Deploy LLMs on a phone with arm chips

4 minute read

Published:

In this blog, I’m going to share how I deployed LLMs (1~3b) and ASR models (whisper tiny & base) on my old smart phone, Xiaomi 8 (dipper). It was released in 2018, with a broken screen and depleted battery after several years of heavy usage, it still offers acceptable speed and fluency running daily light-weight apps. So I wonder, if I deploy modern machine models, such as LLMs, on the phone, and can I run the large models smoothly. Let’s see.
The hardware configuration: 8-cores CPU with 4 big cores (Cortex-A75) and 4 small cores (Cortex-A55), 64 GB storage and 6 GB RAM. It has a integrated GPU, which I didn’t find a way to utilize during model inference, so the computation is totally counted on CPU in this trial.

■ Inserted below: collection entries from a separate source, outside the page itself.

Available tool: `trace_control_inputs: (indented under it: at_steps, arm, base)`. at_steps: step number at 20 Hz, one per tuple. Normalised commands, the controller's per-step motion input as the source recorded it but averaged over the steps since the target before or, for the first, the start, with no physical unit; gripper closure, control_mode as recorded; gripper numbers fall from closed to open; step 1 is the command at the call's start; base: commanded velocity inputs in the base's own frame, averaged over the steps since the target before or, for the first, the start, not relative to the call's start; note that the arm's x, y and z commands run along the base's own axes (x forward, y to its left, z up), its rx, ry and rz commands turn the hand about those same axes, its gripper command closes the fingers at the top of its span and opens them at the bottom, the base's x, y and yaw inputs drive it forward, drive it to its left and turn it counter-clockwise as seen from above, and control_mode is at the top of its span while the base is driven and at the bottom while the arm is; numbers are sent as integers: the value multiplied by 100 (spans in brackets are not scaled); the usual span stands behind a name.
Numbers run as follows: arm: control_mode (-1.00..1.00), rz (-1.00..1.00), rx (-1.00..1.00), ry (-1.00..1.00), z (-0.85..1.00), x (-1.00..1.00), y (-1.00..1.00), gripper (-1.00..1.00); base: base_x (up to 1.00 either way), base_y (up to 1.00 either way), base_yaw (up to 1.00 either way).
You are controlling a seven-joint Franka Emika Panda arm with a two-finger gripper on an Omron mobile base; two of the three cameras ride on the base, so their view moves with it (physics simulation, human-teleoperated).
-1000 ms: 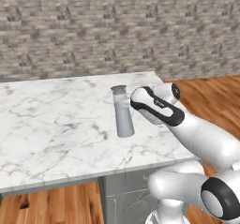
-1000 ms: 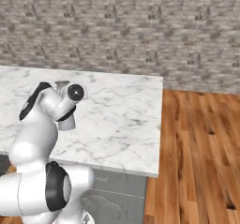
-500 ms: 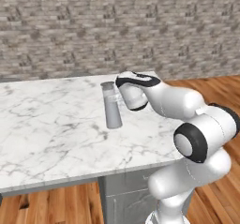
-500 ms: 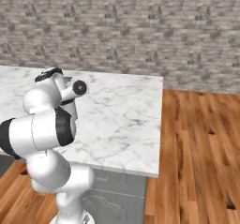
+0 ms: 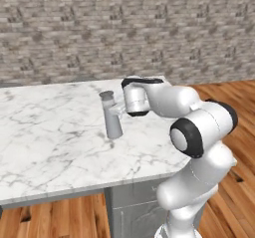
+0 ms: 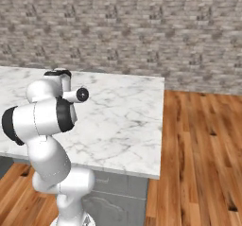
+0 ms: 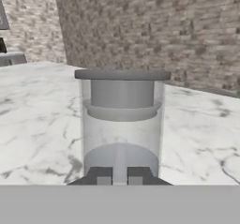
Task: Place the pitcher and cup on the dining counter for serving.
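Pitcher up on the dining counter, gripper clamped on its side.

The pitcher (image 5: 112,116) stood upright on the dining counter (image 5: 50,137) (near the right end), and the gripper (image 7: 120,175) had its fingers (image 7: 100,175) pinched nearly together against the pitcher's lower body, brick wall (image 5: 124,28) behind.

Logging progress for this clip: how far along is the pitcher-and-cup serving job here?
Done: the pitcher stands upright over the dining counter, apparently resting on it. In hand: the gripper is shut on the pitcher's side and has not let go. Left: release it, then bring the cup, which is not on the visible part of the counter.
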Motion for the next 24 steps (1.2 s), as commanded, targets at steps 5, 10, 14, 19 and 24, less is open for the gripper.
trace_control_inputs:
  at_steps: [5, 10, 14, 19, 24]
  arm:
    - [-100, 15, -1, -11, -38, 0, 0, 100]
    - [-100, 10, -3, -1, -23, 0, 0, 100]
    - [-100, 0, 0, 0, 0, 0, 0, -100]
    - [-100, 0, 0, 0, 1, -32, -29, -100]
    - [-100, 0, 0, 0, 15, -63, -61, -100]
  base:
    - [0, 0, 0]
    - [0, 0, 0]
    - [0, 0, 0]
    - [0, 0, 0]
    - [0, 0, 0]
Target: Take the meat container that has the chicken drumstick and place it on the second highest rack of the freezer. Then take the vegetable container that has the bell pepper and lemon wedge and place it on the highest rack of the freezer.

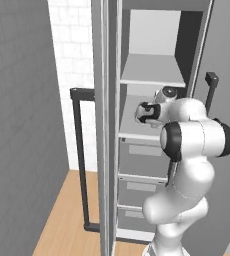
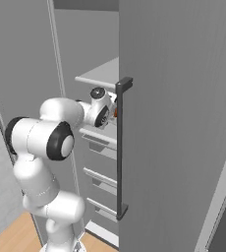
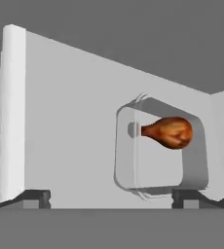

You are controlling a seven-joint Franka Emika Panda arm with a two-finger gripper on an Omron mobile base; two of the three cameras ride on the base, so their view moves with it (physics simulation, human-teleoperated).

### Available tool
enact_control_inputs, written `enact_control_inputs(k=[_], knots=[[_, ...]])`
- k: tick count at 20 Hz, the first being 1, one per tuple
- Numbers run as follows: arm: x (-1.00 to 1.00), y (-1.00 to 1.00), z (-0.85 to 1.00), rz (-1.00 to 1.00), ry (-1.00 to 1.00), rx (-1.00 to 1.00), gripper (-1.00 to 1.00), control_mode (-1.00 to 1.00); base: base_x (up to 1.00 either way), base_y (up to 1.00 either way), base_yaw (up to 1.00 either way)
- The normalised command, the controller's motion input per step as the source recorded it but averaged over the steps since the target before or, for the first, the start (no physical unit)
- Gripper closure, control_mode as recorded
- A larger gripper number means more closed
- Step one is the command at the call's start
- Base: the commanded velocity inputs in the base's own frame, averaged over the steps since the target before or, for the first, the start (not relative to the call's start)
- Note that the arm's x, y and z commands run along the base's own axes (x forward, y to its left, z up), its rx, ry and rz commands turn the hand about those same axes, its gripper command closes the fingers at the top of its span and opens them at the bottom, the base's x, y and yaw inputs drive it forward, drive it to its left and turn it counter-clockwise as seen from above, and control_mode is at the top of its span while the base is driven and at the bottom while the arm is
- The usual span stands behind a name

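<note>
**Meat container on the lower shelf, pincer clear of it**

Spread wide and holding nothing, our gripper (image 3: 111, 199) faces into the freezer (image 1: 152, 125). Just beyond its tips stands the meat container (image 3: 160, 148), a clear, thin-walled tub resting on the second highest rack of the freezer (image 1: 134, 134), the chicken drumstick (image 3: 168, 132) inside. We judge it light, stiff and slick; we'd pinch its rim wall, not the flat sides.
</note>
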Motion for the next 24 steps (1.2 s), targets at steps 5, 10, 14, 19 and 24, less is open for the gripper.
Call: enact_control_inputs(k=[5, 10, 14, 19, 24], knots=[[-0.79, 0.23, 0.13, -0.05, 0.09, 0.0, -1.0, -1.0, 0.0, 0.0, 0.0], [-0.61, 0.16, 0.52, -0.06, 0.16, 0.01, -1.0, -1.0, 0.0, 0.0, 0.0], [-0.72, 0.05, 0.56, -0.1, 0.18, 0.04, -1.0, -1.0, 0.0, 0.0, 0.0], [-0.89, 0.06, 0.37, -0.14, 0.12, 0.1, -1.0, -1.0, 0.0, 0.0, 0.0], [-0.99, 0.2, 0.22, -0.24, 0.07, 0.13, -1.0, -1.0, 0.0, 0.0, 0.0]])
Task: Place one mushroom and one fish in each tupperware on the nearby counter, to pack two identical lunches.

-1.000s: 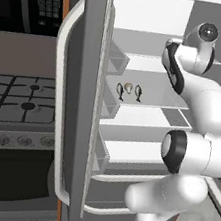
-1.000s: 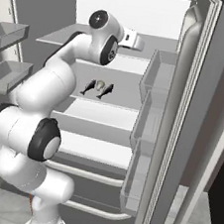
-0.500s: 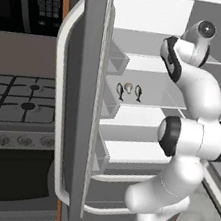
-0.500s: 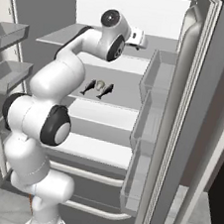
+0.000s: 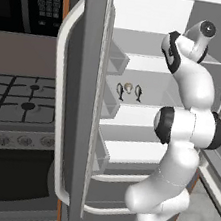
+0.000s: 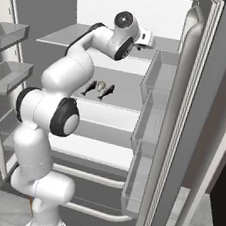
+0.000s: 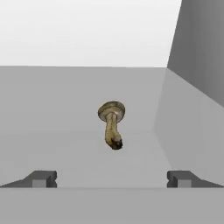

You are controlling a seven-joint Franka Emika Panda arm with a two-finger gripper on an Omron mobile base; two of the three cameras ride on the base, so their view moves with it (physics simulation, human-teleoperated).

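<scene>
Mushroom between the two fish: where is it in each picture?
Left base view: small tan mushroom, middle fridge shelf, left of the white arm.
Right base view: same mushroom, centre-left, right of the arm.
Hand view: a lone mushroom lies mid-picture; same one or another, cannot tell.
Shared landmark, both base views: the two dark fish flanking it.

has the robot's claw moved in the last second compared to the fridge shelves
Yes. In the right base view the claw has swung rightward along the upper fridge shelf, toward the open door's bins. It is open, facing a mushroom.
</scene>
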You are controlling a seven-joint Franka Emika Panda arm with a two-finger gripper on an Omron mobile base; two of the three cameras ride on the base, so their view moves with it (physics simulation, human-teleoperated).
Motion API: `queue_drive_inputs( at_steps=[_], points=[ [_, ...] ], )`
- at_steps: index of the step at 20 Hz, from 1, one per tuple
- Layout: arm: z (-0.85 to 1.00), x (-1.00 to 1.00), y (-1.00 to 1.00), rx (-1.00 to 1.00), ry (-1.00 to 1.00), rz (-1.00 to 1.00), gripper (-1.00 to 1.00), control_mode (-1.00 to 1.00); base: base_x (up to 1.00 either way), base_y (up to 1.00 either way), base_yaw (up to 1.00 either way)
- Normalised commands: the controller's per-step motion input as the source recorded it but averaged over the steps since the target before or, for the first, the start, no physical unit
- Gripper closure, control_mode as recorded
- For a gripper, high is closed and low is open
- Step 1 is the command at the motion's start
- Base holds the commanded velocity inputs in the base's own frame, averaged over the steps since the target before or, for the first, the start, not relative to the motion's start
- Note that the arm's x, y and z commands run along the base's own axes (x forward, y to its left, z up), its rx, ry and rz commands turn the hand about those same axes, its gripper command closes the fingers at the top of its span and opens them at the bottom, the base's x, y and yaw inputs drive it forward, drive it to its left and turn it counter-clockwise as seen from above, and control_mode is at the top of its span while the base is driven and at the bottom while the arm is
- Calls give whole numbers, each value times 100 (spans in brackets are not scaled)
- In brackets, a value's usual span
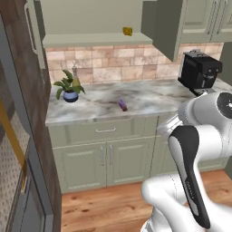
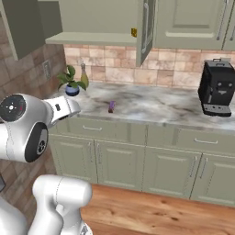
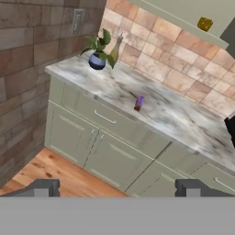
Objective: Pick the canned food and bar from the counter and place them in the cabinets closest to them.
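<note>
The big grey-white marbled stone counter (image 1: 149, 102) runs under pale green wall cabinets (image 1: 86, 18) with an open shelf. The small dark purple bar (image 1: 123, 105) lies flat on the counter, well apart from the gripper (image 3: 117, 187), whose fingers are spread wide and hold nothing.

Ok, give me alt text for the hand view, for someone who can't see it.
A small purple bar lies on a marbled counter over sage-green cupboards, far beyond the open gripper. A potted plant stands at the counter's corner, and a yellow item sits on the open cabinet shelf above.
</note>
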Motion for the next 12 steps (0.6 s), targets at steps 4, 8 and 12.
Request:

To better leverage the power of this CPU, I uninstall the android system (MIUI 12) and port a Ubuntu touch on the phone. Basically it’s a linux OS but using the underlying andriod framework to control hardwares, and it gives me a much longer battery life compared to android, also more convenience since I am a rookie in android development. Models are quantized versions from llamacpp and whispercpp.
To get rid of the cumbersome work build an app with GUI, I run models in command line using the terminal app originally from Ubuntu touch, which can be regarded as the same terminal on Ubuntu desktop in this case. All I need to do is to compile the c++ code into an executable file that runs on my phone. Since the architecture of my laptop cpu is x86, the version of glibc, libstdc++ are different from the libs on the phone, I could either compile on the phone directly or cross compile on my PC with a specific toolchain. I kept all the heavy work on PC and built my own toolchain using crosstool-NG, which is targeted at building toolchains.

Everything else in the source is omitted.